Thankfully he did not call back. While she was at the computer, she e-mailed her mother in Whitesville. Her mom didn’t care for her much but always wanted to go to the festival at Sundance when Shell was featured. Mom had become a nurse, raising herself in the world. She had never talked to Shell from one year to the next until the two films came out, the first one at Sundance.

MOM HOWARU JCLAMMER STILL LOCKED UP? KEEP ME INFORMED HEAR?

Shell did not like e-mail. She always felt there was someone listening, reading. She trusted the telephone more, even to buy weed. For all she knew John Clammer might somehow be out there. He was timid but clever and resourceful in a way.

Her mother got back to her in half an hour, as she had taken to doing of late.

HONEYBUNCH JC GOT TOOK TO THE ART SHOP TO PAINT PLATES THIS MORNING AND HE COME BACK WITH THE BUS. HE’S NOT SUPPOSED TO HAVE HIS CELL PHONE BUT THEY USE OTHER PEOPLE’S. FONDEST LOVE MOM.

Fondest love, Shell thought. Right, I’m fine, Mom. She made a mental note to ask John for one of his painted plates. A religious one might be nice. God Bless Our Happy Home, maybe. She might give it to Maud for Christmas.

4

LEAVING BROOKMAN’S OFFICE, Maud bought herself a pretzel with mustard and headed for her art history class in the Fefferman Museum. The figure that held her fast through the hour, although it was not the figure under discussion, was the sculpted waltz in which Rodin positioned himself and Camille Claudel. She knew nothing of the story. Whenever she looked at it — as she did often — she saw the two of them there, herself and Brookman.

The shortest route back to Cross led her past Whelan Hospital and the crowds that demonstrated in front of the women’s center at the obstetrics clinic there. Whelan performed the abortions that the town’s bigger hospital, religiously affiliated, declined to do.

When she was first a student at the college, Maud tried going to Mass at one of the local churches, Our Lady of Fátima. Maybe she appeared a little hippieish. Anyway, she had never felt warmly welcomed. Also the Fátima story, about the children and the prophecies, embarrassed her. She turned away from church, and as the years passed the Friday crowds in front of Whelan annoyed Maud more and more.

The demonstrators were elderly, mostly female Catholics, old-time Catholics.
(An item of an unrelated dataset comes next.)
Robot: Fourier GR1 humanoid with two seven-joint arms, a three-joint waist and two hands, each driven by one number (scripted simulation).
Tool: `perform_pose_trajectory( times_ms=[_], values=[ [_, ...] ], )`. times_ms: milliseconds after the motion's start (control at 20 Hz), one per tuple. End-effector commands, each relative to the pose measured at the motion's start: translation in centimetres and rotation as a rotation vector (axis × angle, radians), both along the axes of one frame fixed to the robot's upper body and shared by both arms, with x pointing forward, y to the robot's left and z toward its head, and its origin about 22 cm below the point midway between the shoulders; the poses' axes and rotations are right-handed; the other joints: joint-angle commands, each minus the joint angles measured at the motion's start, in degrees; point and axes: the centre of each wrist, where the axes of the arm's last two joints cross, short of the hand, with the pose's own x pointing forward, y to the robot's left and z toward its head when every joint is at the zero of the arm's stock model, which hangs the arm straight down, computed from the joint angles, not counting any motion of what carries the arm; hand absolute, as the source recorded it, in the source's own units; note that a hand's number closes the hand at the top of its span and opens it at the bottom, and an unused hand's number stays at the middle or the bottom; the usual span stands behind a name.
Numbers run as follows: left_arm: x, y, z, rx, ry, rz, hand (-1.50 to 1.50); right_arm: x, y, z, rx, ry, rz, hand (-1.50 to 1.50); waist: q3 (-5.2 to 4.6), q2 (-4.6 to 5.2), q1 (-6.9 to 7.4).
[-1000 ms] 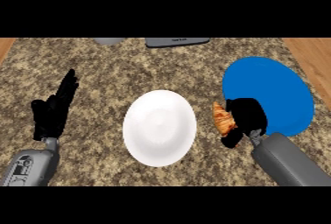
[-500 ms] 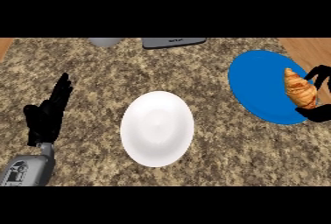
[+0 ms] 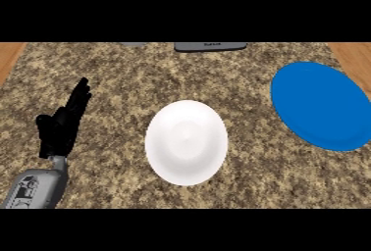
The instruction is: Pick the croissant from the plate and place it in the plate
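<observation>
So rn the croissant isn't anywhere in view. The blue plate [image 3: 322, 105] on the right is bare and so is the white plate [image 3: 186, 142] in the middle of the tabletop [image 3: 116, 73]. The right robot hand doesn't show either, so I can't tell what it's doing or whether it's got the pastry. My guess is they're both off past the right edge, but that's a guess, nothing more.

The left robot hand [image 3: 62, 125] is over on the left side, fingers straight and pointing up, holding nothing, just parked there, well apart from the white plate.

What could go wrong imo:
- The carry is out of sight, so if the croissant slips nobody sees it until the plate turns up bare.
- Coming back in from the right, the arm passes over the blue plate, which sits near the tabletop's edge. Come in too low and it could clip the rim.
- Set the croissant down too near the white plate's rim and it could roll off onto the tabletop.
</observation>
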Motion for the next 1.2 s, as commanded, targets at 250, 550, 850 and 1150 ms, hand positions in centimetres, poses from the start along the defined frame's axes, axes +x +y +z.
perform_pose_trajectory(
  times_ms=[250, 550, 850, 1150],
  values=[
    [2.2, -1.7, 0.6, 0.010, -0.015, -0.059, 0.00, 1.1, -1.9, -2.9, 0.150, 0.096, 0.106, 1.50, -0.32, 0.36, 3.68],
    [0.7, -0.9, 0.2, 0.000, -0.004, -0.069, 0.00, 6.2, 5.4, -5.8, 0.120, 0.148, 0.156, 1.50, -0.37, 0.15, 3.76],
    [0.2, -1.2, 0.6, 0.013, -0.011, -0.069, 0.00, 8.1, 9.6, -8.1, -0.110, 0.182, 0.103, 1.50, -0.37, 0.10, 4.34],
    [0.3, -2.1, -0.4, -0.001, 0.004, -0.089, 0.00, 10.2, 12.3, -12.2, 0.003, 0.370, 0.063, -1.50, -0.30, 0.54, 4.85]
  ],
)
Maud told people that they reminded her of her mother, which was completely untrue because her mother had aspired to gentility, was not very religious and would never have demonstrated against anything. In Amesbury, the right-to-life issue was decidedly a class thing. Over in nearby Connecticut, the family-planning movement had been all but founded and funded because a hundred years ago the Bush family had felt there were too many Italians in Bridgeport.